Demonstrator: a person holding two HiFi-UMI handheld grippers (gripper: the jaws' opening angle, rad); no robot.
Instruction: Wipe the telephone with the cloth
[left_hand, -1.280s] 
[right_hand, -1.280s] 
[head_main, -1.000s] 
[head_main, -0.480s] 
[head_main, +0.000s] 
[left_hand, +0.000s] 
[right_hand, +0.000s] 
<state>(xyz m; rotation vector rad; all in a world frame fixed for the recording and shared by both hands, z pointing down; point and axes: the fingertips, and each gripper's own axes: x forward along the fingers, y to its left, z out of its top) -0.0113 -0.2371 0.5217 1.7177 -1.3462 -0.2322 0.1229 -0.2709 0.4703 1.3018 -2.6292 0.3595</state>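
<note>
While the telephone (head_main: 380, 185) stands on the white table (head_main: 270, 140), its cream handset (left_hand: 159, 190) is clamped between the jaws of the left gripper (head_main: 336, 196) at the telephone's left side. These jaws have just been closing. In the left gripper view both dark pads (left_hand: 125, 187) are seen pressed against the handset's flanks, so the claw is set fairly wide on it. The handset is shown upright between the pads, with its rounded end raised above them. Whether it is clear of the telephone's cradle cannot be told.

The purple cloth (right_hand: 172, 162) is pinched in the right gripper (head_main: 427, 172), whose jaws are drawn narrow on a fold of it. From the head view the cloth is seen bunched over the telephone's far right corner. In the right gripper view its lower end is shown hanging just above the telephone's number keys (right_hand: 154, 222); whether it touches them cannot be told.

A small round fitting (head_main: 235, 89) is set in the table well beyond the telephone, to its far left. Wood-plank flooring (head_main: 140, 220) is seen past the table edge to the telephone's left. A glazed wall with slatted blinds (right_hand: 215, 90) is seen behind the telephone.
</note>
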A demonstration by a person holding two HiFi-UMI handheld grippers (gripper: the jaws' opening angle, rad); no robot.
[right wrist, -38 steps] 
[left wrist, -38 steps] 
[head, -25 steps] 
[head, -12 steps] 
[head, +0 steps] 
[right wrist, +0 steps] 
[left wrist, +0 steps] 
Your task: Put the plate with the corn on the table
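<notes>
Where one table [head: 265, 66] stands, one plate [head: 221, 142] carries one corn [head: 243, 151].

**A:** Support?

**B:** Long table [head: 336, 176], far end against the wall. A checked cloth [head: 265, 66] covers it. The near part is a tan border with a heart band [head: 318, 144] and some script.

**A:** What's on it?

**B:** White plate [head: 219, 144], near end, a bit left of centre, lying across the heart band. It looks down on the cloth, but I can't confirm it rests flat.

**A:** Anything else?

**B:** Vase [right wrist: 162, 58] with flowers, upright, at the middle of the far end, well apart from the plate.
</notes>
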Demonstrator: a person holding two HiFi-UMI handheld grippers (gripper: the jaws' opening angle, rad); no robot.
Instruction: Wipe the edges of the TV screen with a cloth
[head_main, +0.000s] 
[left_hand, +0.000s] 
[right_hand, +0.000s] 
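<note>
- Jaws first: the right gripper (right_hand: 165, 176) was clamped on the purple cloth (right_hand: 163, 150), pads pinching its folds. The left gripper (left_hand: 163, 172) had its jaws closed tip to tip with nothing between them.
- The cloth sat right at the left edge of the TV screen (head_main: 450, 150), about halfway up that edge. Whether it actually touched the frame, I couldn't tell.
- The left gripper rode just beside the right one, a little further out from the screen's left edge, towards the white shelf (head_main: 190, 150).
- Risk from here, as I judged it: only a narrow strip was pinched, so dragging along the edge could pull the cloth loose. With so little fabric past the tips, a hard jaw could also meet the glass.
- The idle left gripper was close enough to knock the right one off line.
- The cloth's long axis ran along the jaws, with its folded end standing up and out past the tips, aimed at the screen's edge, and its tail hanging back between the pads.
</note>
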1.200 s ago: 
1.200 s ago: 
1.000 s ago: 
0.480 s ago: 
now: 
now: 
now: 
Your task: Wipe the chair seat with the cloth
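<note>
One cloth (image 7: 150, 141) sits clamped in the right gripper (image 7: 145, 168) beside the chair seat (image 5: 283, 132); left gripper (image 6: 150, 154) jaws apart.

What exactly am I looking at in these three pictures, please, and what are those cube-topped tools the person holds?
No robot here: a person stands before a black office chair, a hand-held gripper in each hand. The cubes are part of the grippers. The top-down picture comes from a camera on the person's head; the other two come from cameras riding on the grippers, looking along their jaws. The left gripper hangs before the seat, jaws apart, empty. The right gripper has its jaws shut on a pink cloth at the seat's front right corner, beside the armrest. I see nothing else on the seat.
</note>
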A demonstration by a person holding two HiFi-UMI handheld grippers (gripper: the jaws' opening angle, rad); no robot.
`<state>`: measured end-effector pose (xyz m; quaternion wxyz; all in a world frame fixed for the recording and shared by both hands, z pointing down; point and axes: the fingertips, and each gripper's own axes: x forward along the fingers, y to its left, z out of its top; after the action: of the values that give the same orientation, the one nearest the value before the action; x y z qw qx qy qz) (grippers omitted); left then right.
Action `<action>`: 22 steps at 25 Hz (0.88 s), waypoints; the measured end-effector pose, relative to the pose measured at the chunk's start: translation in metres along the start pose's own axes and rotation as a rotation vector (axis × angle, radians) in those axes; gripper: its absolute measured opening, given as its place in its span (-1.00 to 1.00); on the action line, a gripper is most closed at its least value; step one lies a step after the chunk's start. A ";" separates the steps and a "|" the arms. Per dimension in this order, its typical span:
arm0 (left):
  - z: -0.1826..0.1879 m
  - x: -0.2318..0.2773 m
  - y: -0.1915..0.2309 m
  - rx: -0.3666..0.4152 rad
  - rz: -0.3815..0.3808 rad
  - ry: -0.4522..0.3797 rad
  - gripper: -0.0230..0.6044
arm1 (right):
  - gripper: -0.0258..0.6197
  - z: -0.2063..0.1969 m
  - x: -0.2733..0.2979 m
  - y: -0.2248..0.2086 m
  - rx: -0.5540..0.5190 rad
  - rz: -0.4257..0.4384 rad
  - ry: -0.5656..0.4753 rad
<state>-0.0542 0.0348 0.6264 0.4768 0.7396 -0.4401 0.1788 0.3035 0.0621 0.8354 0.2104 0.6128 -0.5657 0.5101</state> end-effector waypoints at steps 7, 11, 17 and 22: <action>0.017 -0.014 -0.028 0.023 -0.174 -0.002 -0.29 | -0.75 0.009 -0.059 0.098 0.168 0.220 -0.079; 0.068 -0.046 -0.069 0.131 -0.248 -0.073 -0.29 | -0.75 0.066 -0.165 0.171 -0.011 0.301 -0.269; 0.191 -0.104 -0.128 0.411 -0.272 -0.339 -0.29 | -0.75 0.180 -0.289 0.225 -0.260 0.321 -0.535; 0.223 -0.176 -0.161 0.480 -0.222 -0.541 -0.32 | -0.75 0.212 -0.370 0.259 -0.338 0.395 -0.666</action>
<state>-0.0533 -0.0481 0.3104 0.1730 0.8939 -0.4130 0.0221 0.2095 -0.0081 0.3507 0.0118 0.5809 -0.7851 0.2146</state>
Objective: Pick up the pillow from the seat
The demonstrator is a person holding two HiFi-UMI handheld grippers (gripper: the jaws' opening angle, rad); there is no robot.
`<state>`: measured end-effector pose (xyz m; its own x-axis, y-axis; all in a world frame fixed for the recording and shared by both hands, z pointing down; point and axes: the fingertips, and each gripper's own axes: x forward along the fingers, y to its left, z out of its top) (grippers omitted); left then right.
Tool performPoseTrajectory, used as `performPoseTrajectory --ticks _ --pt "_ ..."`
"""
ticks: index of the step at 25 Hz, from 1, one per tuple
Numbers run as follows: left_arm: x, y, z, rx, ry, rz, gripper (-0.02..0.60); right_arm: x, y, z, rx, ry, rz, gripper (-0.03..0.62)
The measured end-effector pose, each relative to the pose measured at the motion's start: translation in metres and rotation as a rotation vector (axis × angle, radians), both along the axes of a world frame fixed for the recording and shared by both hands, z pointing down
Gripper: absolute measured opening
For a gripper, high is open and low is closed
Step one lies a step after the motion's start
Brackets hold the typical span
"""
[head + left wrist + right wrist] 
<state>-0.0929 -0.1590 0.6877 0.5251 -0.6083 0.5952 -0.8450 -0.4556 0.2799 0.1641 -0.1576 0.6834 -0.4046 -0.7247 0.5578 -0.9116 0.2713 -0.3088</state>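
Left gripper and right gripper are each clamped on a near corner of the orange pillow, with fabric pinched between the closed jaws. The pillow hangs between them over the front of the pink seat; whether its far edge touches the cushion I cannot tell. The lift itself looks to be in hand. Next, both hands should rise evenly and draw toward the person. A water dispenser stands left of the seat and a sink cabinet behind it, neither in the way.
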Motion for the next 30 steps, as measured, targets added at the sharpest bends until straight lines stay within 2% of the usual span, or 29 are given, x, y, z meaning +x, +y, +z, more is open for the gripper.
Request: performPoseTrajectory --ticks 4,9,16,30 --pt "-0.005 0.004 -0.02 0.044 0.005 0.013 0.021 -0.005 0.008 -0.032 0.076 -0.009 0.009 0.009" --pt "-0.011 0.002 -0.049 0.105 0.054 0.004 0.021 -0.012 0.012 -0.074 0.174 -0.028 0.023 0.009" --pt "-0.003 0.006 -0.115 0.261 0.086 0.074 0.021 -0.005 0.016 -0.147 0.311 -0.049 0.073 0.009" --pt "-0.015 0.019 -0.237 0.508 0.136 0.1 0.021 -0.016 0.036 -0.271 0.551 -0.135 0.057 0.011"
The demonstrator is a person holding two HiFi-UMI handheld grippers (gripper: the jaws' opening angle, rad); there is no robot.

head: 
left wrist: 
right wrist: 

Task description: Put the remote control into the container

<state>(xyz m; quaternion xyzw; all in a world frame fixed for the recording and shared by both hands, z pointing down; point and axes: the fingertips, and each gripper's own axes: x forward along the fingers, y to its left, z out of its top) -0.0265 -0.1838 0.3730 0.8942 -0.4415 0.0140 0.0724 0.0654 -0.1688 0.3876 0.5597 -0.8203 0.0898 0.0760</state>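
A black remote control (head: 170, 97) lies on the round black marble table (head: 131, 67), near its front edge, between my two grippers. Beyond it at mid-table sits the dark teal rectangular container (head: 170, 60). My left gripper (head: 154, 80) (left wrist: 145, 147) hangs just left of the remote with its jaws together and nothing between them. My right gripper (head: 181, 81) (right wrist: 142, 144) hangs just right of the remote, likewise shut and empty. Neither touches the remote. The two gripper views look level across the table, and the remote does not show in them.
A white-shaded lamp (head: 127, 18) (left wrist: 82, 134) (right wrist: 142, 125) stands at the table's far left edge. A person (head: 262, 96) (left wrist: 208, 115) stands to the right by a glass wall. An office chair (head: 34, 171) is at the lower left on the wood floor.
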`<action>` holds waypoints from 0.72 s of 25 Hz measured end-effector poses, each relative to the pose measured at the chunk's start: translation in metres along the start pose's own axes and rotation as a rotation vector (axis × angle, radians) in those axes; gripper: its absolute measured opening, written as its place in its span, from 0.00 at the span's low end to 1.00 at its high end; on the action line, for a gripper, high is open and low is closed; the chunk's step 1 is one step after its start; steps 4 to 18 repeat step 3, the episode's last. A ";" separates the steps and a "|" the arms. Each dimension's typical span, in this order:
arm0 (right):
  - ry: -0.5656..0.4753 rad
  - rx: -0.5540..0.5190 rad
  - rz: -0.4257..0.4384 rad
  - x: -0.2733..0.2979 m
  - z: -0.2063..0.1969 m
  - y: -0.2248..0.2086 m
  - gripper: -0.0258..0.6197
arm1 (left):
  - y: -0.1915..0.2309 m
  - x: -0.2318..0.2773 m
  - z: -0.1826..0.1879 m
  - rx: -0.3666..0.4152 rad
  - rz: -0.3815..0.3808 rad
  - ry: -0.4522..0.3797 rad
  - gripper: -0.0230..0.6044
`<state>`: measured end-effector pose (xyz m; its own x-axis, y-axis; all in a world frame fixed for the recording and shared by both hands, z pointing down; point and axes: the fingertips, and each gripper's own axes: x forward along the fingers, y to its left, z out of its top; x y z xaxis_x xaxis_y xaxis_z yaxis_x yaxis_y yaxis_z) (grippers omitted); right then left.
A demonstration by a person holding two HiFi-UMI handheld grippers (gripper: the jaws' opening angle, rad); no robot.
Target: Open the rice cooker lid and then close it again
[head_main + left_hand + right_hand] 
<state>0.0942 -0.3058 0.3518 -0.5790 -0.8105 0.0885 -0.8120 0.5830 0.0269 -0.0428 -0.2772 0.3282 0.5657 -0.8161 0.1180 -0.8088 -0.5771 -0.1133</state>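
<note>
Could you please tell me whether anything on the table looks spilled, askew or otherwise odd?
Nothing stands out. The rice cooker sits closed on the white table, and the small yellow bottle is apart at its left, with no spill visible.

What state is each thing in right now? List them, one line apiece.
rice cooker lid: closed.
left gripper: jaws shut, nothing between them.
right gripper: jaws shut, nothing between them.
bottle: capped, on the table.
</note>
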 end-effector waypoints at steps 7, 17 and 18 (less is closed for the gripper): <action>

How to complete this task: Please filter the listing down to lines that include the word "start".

Exercise output:
Action `<action>`: 22 steps at 25 Hz (0.88 s), waypoints; the measured end-effector pose, relative to the pose measured at the chunk's start: translation in metres along the start pose's own axes and rotation as a rotation vector (axis × angle, radians) in those axes; gripper: its absolute measured opening, given as its place in its span (-1.00 to 1.00); on the action line, a gripper is most closed at its least value; step one lies a step after the chunk's start. A ";" separates the steps and a "|" the arms. Per dimension in this order, its typical span:
The measured end-effector pose, each relative to the pose measured at the motion's start: translation in metres and rotation as a rotation vector (axis × angle, radians), both along the axes of a world frame fixed for the recording and shared by both hands, z pointing down
Step one lies a step after the motion's start
`<action>` holds waypoints from 0.72 s of 25 Hz measured end-effector poses, each relative to the pose measured at the chunk's start: translation in metres along the start pose's own axes and rotation as a rotation vector (axis × angle, radians) in those axes; gripper: its absolute measured opening, written as its place in its span, from 0.00 at the span's low end to 1.00 at its high end; on the action line, for a gripper, high is open and low is closed; the chunk's step 1 is one step after its start; steps 4 to 18 repeat step 3, the episode's last. A ";" separates the steps and a "|" the arms. Each dimension's typical span, in this order:

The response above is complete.